On 2 Aug 2007, at 2:28 am, Andy Gimblett wrote:
Is this a reasonable way to compute the cartesian product of a Set?
cartesian :: Ord a => S.Set a -> S.Set (a,a)
cartesian x = S.fromList [(i,j) | i <- xs, j <- xs]
where xs = S.toList x
Following up on my recent message about (ab)use of monadic operations,
imagine presenting it this way:
cartesian s = S.fromList $ liftM2 (,) s' s' where s' = S.toList s
There are times to use monads and times not to. (One wonders whether
S.Set is an instance of Monad, and if not, why not.)
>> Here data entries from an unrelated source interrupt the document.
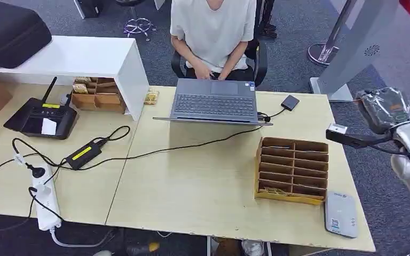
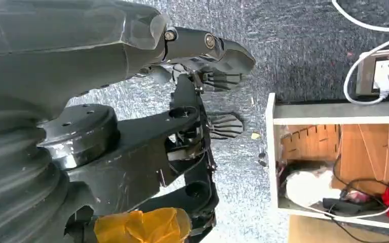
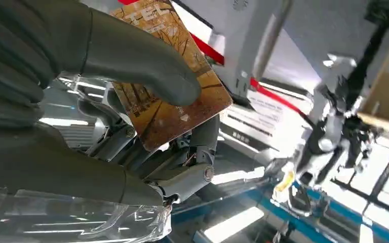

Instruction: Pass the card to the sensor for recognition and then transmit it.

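The right hand [image 3: 106,101] pinches a brown patterned card [image 3: 174,96] between its thick grey thumb, which lies across the card's face, and the darker fingers [image 3: 202,142] behind it; in the head view this hand [image 1: 387,109], wrapped in clear film, is raised off the bench beyond its right edge, above the grey floor. The left hand [image 2: 182,101] hangs over speckled grey floor beside an open shelf unit [image 2: 334,162], its dark fingers [image 2: 218,48] loosely extended with nothing visible between them. On the bench [image 1: 192,202], a flat grey card reader [image 1: 340,214] lies at the near right corner, just beside a brown cardboard slotted card box [image 1: 292,169] that stands along the right side. A grey laptop [image 1: 214,101] sits open at the far edge in front of a seated person in a white shirt [image 1: 213,32], with a small dark drive [image 1: 290,102] cabled to it at its right. On the left half lie a black power adapter [image 1: 84,152], a white power strip [image 1: 45,200] at the near left edge, and a black desk terminal with an antenna [image 1: 41,116] under a white shelf [image 1: 80,56] that carries a black case [image 1: 8,32].
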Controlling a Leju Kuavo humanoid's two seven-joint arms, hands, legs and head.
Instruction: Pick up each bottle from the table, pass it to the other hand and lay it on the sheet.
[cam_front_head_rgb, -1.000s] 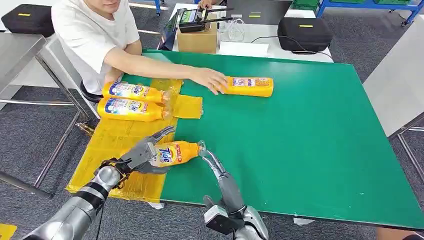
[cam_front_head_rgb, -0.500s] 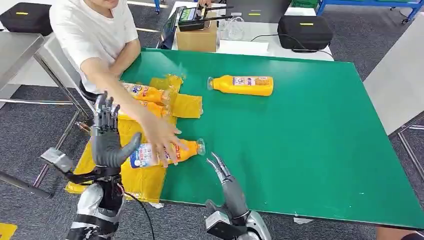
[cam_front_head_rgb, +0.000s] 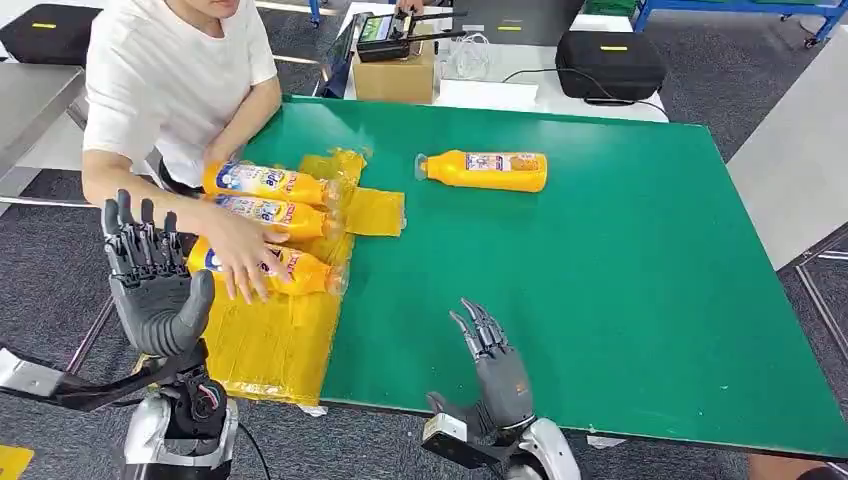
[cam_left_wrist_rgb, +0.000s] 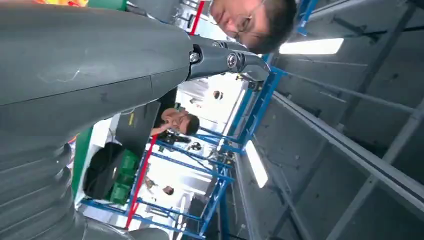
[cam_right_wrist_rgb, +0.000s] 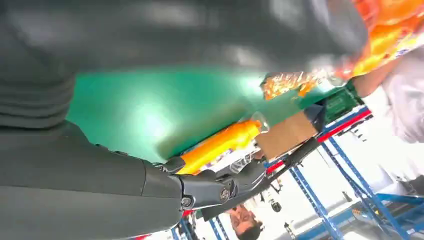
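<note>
the left hand (cam_front_head_rgb: 152, 290) is raised upright off the near left corner of the green tabletop (cam_front_head_rgb: 620, 270), fingers (cam_front_head_rgb: 125, 235) spread apart and holding nothing. the right hand (cam_front_head_rgb: 497, 372) hovers over the near edge, its fingers also apart and empty. three orange bottles (cam_front_head_rgb: 262, 215) lie side by side on the yellow sheet (cam_front_head_rgb: 265, 335), where a person's hand (cam_front_head_rgb: 240, 262) rests on the nearest one. a fourth bottle (cam_front_head_rgb: 487, 170) lies on its side on the bare tabletop, well apart from both hands.
</note>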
It's a fairly "obvious" way to do it, but I wondered if there were any
hidden gotchas. I'm particularly concerned by toList (O(n)) fromList
(O(n log n)) - but for other reasons I'd really like to be using Set
rather than List for this (I think).
In fact it's worse than that. Given a set with n elements, the
Cartesian
product of that set with itself has n**2 elements, so S.fromList
must take
O(n**2.log(n**2)) = O(n**2.log n) time.
If sets are represented as ordered lists, then the list comprehension
above generates a suitably ordered result.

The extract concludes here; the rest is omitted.